Work request — Where does the word "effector" show up in the data? Please find each such line and copy it.
[Opening Records for this task section]
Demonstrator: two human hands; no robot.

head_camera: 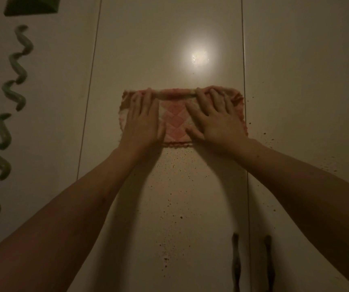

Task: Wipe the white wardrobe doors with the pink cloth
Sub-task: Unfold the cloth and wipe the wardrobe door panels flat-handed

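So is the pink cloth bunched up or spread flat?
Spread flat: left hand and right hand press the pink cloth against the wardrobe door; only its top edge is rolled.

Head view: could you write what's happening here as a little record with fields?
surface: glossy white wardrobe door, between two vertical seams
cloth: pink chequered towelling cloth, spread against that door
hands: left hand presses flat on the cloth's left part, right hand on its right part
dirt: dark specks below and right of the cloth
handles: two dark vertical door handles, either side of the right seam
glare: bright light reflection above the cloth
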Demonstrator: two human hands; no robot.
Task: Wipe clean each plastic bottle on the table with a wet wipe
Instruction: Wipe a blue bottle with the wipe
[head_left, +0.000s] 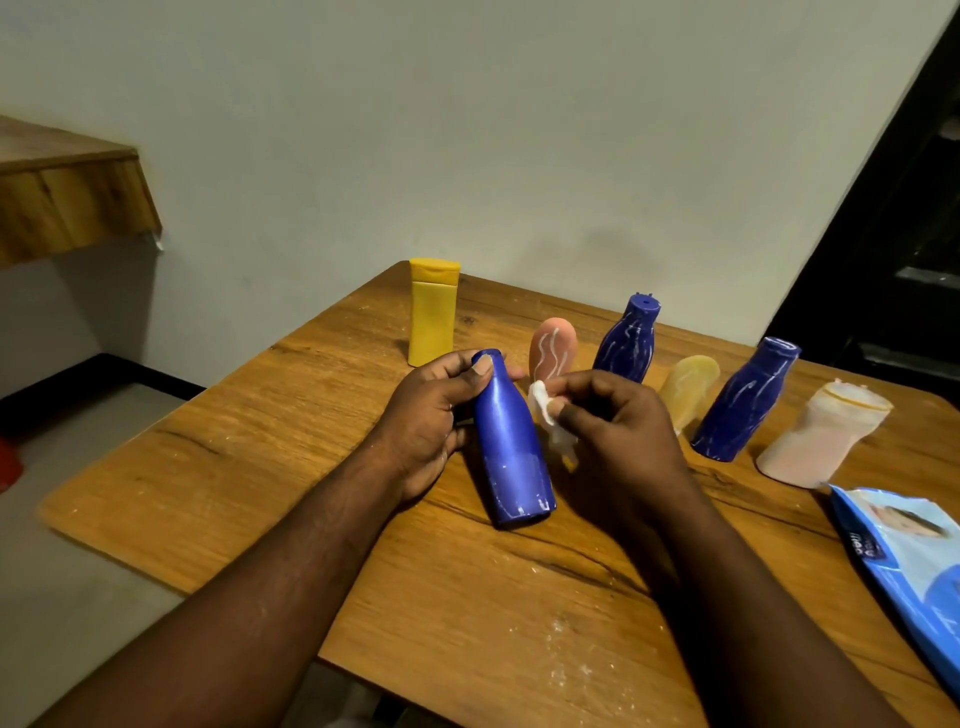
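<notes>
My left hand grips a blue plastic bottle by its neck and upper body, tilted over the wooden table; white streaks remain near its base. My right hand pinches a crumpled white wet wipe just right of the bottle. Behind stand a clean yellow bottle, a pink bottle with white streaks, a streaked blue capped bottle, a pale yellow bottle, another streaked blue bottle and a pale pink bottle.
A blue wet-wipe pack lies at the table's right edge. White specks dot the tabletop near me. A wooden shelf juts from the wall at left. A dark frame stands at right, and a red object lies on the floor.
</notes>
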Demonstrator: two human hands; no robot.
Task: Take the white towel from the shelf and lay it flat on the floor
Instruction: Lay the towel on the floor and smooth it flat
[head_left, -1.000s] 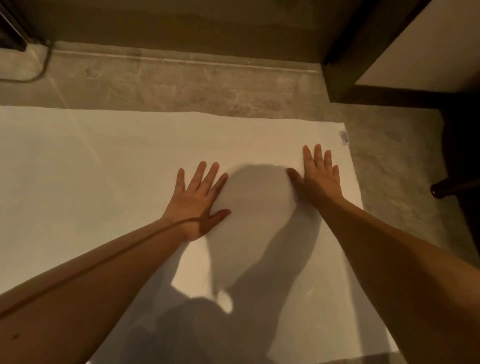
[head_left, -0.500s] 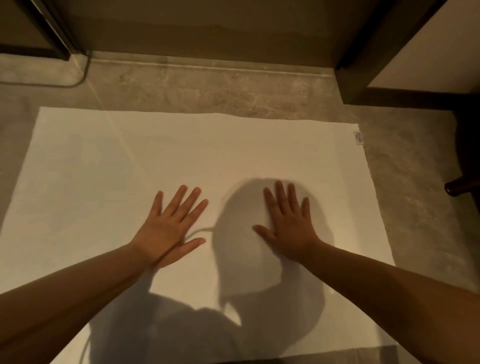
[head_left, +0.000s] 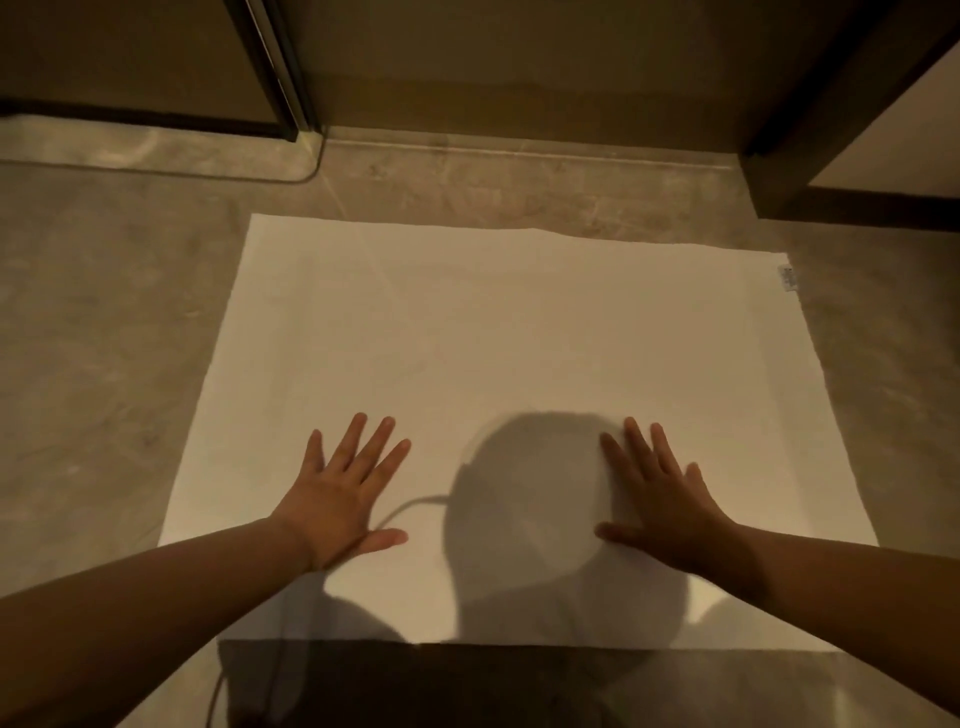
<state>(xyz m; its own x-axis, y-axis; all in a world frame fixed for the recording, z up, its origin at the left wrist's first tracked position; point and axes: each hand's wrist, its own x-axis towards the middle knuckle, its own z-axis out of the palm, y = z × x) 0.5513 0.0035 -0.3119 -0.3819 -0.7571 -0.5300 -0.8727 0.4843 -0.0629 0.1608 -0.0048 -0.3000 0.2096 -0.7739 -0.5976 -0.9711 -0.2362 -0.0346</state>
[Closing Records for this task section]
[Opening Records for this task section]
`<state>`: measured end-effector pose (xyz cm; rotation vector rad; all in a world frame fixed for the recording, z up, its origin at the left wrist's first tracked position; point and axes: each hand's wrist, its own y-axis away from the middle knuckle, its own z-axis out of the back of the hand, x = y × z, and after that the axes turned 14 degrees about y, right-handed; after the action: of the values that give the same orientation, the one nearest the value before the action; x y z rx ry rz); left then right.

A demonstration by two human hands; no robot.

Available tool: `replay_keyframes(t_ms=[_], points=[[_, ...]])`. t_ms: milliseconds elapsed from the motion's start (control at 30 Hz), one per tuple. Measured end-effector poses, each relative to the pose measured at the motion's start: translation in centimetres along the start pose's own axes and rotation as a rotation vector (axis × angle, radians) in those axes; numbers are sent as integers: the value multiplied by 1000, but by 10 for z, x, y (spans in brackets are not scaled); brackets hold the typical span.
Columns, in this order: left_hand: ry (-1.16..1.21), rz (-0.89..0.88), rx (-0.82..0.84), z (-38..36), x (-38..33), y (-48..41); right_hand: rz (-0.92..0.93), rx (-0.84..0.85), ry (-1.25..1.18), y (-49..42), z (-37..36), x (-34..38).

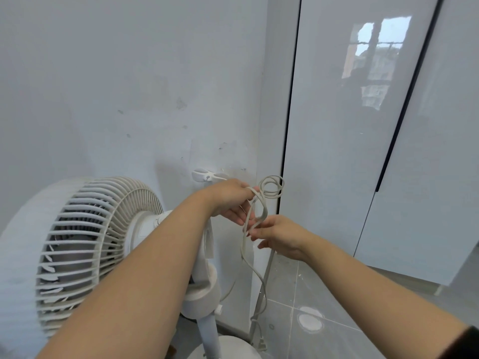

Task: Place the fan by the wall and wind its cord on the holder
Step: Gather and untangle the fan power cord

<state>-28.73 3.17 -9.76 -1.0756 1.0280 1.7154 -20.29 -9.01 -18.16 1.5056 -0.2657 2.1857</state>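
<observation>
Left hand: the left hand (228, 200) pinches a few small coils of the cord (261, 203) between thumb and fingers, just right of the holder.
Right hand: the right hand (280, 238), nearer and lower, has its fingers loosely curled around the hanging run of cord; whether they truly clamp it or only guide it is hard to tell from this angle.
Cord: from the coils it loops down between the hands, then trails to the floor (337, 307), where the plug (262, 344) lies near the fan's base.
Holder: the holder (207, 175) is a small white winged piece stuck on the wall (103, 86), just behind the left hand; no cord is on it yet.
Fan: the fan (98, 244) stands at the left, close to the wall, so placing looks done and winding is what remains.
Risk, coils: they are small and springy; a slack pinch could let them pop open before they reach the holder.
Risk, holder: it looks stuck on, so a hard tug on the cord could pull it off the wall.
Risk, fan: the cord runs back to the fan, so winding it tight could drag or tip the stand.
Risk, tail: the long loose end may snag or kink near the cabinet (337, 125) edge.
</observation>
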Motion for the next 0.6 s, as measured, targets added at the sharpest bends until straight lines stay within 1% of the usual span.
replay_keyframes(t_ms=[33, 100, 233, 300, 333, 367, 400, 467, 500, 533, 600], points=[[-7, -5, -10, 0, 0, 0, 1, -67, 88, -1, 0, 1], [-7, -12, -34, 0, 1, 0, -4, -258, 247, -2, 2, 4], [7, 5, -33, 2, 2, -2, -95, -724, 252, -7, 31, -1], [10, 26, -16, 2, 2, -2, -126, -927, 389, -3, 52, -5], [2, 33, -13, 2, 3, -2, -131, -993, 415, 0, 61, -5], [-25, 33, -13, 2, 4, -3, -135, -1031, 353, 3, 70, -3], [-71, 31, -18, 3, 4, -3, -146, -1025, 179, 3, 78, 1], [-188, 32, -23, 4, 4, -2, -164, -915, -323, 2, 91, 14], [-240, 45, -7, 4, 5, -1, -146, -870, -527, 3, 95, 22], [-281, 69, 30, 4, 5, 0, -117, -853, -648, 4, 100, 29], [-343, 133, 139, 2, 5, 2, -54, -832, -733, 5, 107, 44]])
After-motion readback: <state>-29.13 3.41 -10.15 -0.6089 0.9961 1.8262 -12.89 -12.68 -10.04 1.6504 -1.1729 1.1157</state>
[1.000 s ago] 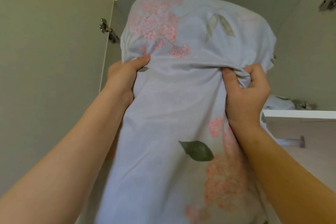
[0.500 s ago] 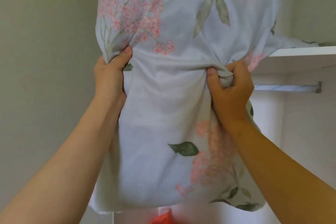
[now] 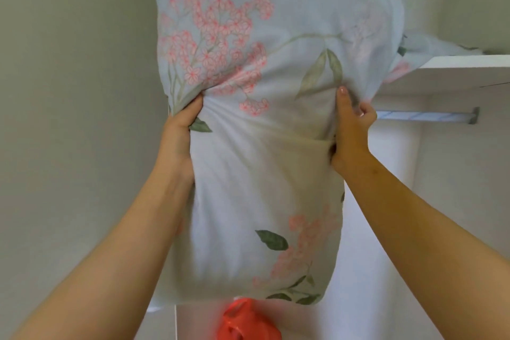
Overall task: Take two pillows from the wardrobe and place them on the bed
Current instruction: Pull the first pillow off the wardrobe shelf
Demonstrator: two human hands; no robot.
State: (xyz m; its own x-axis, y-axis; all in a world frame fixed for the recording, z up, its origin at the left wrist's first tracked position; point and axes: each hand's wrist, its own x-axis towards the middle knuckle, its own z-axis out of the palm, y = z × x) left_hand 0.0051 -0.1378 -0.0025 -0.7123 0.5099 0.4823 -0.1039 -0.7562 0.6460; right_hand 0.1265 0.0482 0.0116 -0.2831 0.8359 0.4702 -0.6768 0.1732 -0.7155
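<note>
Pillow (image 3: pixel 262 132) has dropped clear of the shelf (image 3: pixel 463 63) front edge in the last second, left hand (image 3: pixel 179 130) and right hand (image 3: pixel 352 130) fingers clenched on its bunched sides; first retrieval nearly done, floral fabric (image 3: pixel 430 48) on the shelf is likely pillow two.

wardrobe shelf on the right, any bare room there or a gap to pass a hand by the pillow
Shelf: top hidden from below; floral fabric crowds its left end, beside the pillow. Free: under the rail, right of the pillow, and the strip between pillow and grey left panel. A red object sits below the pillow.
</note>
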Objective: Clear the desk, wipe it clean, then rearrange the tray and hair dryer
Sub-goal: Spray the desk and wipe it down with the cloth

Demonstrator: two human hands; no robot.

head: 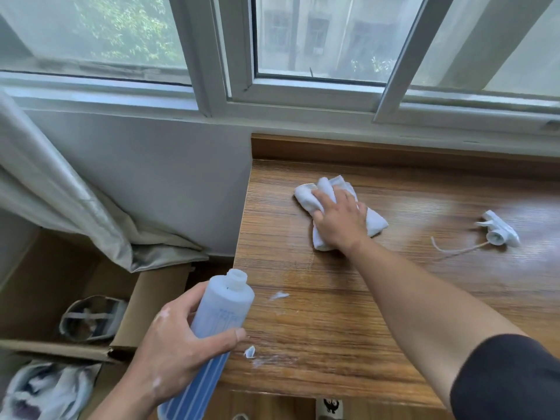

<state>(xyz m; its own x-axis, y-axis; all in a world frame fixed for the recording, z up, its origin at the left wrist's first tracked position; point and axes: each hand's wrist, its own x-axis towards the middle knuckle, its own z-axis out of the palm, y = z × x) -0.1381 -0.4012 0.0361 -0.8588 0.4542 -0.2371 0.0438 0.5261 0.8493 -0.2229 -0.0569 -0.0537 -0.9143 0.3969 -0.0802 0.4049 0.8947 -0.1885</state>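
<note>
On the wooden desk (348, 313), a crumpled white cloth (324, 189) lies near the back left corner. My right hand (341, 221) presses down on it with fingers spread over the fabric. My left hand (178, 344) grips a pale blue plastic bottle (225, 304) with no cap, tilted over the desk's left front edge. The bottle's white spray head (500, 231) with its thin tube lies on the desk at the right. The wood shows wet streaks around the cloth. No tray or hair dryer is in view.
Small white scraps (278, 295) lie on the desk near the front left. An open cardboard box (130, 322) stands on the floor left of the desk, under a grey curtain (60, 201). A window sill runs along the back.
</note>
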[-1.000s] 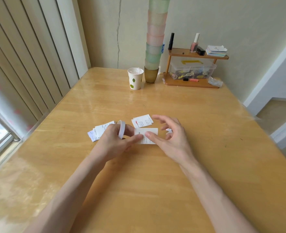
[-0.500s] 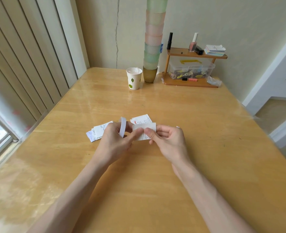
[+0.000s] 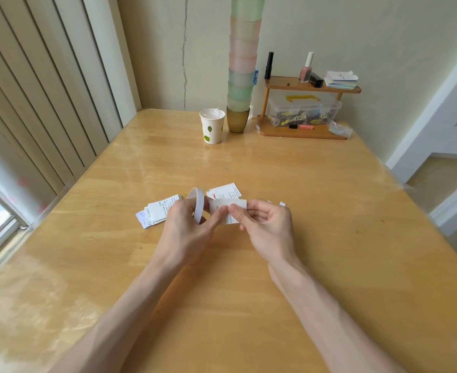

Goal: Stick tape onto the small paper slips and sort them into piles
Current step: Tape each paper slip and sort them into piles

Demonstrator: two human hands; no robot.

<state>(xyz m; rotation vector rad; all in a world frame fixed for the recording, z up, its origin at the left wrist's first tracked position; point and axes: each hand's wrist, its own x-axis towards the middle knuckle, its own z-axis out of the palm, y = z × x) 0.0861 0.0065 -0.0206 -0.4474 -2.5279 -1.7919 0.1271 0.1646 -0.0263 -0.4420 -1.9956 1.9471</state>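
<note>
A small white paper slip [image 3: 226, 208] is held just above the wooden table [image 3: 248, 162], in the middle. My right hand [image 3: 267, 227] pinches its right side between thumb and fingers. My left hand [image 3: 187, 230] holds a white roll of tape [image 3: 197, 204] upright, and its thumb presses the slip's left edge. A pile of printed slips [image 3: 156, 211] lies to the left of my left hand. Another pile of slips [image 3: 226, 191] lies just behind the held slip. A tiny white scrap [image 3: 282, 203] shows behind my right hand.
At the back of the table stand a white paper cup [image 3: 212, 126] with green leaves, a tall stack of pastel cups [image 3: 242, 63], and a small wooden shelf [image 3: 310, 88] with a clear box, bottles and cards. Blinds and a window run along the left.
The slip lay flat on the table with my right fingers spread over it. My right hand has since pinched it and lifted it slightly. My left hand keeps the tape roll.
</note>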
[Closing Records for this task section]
Response area —
`<state>`: measured end-effector pose (xyz cm; rotation vector rad; all in a world frame fixed for the recording, z up, its origin at the left wrist's first tracked position; point and axes: each hand's wrist, its own y-axis away from the middle knuckle, its own z-axis out of the back of the hand, x = y × z, and after that the axes turned 14 degrees about y, right-handed; after the action: of the values that give the same orientation, the one nearest the value before the action; x y z rx ry rz); left then right.
Available tool: `replay_keyframes(t_ms=[_], points=[[_, ...]])`. t_ms: milliseconds elapsed from the motion's start (control at 30 Hz), one per tuple. Measured end-effector poses, each relative to the pose measured at the motion's start: translation in centimetres along the start pose's own axes and rotation as a rotation vector (axis × angle, radians) in those axes; numbers are sent as integers: the value multiplied by 1000, but by 10 for z, x, y (spans in brackets are not scaled); brackets hold the typical span.

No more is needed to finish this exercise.